O Supremo Tribunal Federal (STF) deve julgar em breve um recurso que discute se pacientes Testemunhas de Jeová podem recusar transfusões de sangue, mesmo em situações de risco iminente de morte. A Corte analisará o conflito entre a liberdade religiosa, garantida pela Constituição Federal, e o direito à vida, princípio fundamental do ordenamento jurídico brasileiro.

As Testemunhas de Jeová acreditam que a Bíblia proíbe o consumo de sangue, incluindo transfusões. Por essa razão, muitos seguidores recusam o tratamento, mesmo em emergências médicas. Hospitais e médicos, por sua vez, têm o dever de salvar vidas, o que frequentemente gera disputas judiciais.

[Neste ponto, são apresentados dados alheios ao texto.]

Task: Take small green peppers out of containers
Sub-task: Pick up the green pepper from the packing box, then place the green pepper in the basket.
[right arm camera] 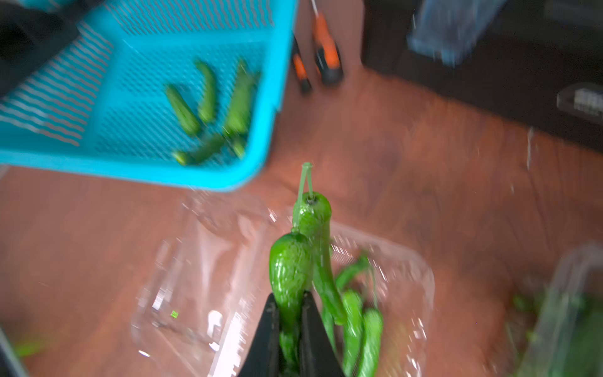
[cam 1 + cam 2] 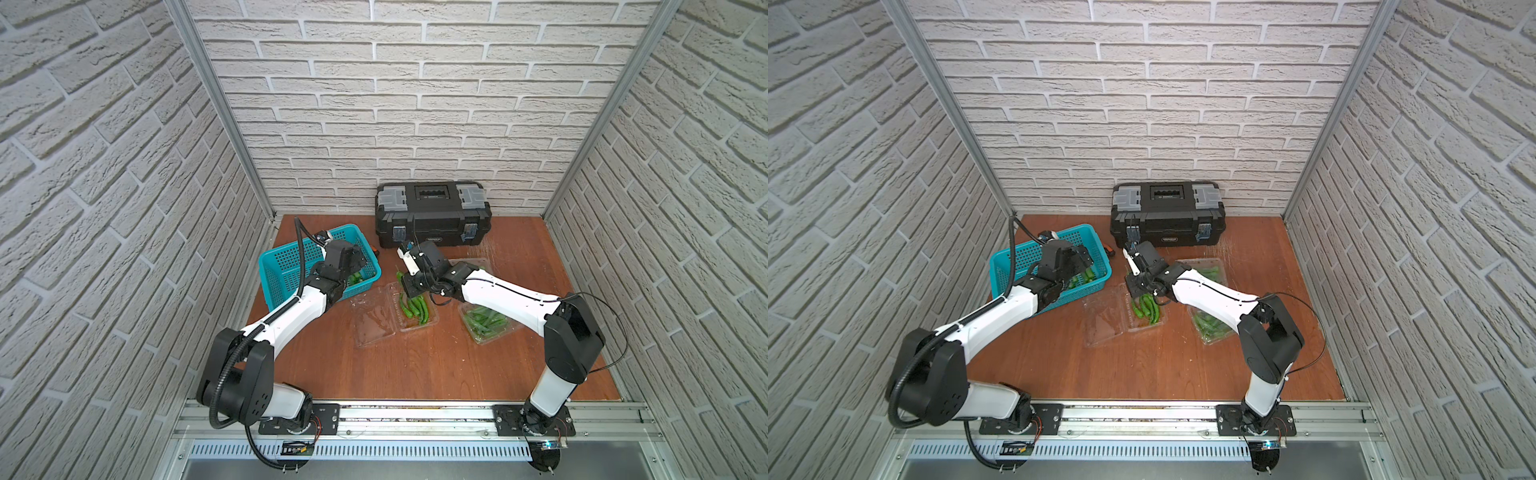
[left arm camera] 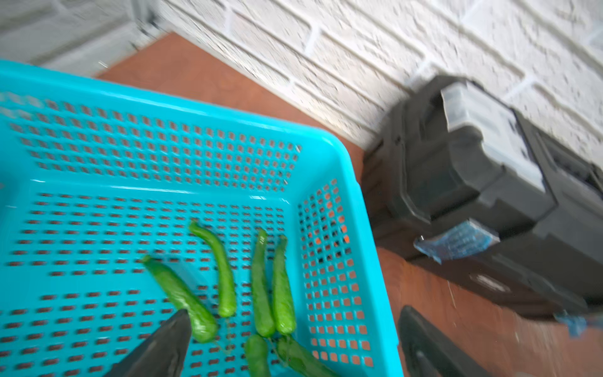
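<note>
both wrist pictures are blurry, so small things are hard to make out. in both top views the grippers hide under their own wrists. the back box [image 2: 1196, 264] is partly behind the right arm, and only a few peppers show in it. the side box [image 2: 484, 340] has one corner under that arm too. in the right wrist view it is cut off at the edge and is just a green smear. two orange tools [image 1: 326, 55] lie on the table by the basket, too blurry to name. in the left wrist view the two lowest peppers are cut off.

the right gripper [image 1: 289, 303] is pinched tight on one held pepper [image 1: 288, 267], up over the open box [image 2: 417, 328]. a second pepper [image 1: 315, 218] sits right against it, and i cannot tell if it is pinched too. the open box is clear plastic. its lid [image 2: 372, 320] lies flat beside it, and about four loose peppers [image 2: 413, 309] lie in its tray. the side box is packed with peppers.

the left gripper [image 3: 293, 311] hangs over the teal basket [image 3: 195, 107] with its jaws wide apart, holding nothing. six basket peppers [image 3: 218, 267] lie in the basket corner nearest the black toolbox [image 2: 432, 216], which stands by the back wall. everything rests on a brown table [image 2: 415, 374].
</note>
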Robot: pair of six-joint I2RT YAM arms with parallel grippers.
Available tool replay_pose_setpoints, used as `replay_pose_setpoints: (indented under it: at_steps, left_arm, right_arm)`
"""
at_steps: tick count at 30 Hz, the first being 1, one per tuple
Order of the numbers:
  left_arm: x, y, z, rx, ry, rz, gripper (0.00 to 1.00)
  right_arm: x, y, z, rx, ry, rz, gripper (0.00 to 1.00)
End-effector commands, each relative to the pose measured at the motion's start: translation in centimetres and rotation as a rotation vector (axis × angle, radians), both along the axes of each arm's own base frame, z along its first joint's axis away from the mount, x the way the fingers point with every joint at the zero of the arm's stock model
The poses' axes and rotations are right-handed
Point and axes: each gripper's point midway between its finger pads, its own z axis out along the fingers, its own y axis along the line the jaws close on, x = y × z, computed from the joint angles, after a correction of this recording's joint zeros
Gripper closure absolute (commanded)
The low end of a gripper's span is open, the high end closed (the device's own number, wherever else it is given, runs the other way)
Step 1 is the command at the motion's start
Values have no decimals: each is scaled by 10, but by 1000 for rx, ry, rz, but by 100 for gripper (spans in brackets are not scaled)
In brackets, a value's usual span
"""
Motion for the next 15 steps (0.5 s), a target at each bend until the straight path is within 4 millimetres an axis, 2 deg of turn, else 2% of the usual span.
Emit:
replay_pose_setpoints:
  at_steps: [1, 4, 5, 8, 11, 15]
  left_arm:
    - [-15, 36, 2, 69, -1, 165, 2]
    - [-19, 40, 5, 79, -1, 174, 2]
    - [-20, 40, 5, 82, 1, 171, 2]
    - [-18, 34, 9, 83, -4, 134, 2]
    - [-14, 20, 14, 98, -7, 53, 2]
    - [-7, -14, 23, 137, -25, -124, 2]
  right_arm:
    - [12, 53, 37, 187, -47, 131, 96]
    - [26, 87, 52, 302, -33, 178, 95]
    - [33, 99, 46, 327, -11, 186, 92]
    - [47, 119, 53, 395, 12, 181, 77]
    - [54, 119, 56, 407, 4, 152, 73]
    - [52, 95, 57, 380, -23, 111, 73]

O STF já se manifestou em outras ocasiões sobre a liberdade religiosa, mas também destaca que nenhum direito é absoluto. Neste caso, os ministros precisarão ponderar até que ponto a crença religiosa pode prevalecer sobre a necessidade de intervenção médica para preservar a vida. A decisão poderá estabelecer um precedente importante para situações futuras, equilibrando direitos fundamentais.

Existem alternativas médicas à transfusão de sangue, como o uso de medicamentos para estimular a produção de sangue, técnicas cirúrgicas sem sangue e hemodiluição. Muitos hospitais já estão preparados para atender pacientes Testemunhas de Jeová sem recorrer a transfusões, adotando protocolos específicos. A existência dessas alternativas é um dos pontos considerados nos debates jurídicos.

O recurso teve origem em um caso concreto em que uma paciente Testemunha de Jeová necessitava de cirurgia e se recusou a receber sangue. O tribunal de origem autorizou o hospital a realizar a transfusão se necessário, mas a defesa recorreu ao STF, alegando violação à liberdade religiosa. O julgamento aguarda pauta no Plenário da Corte.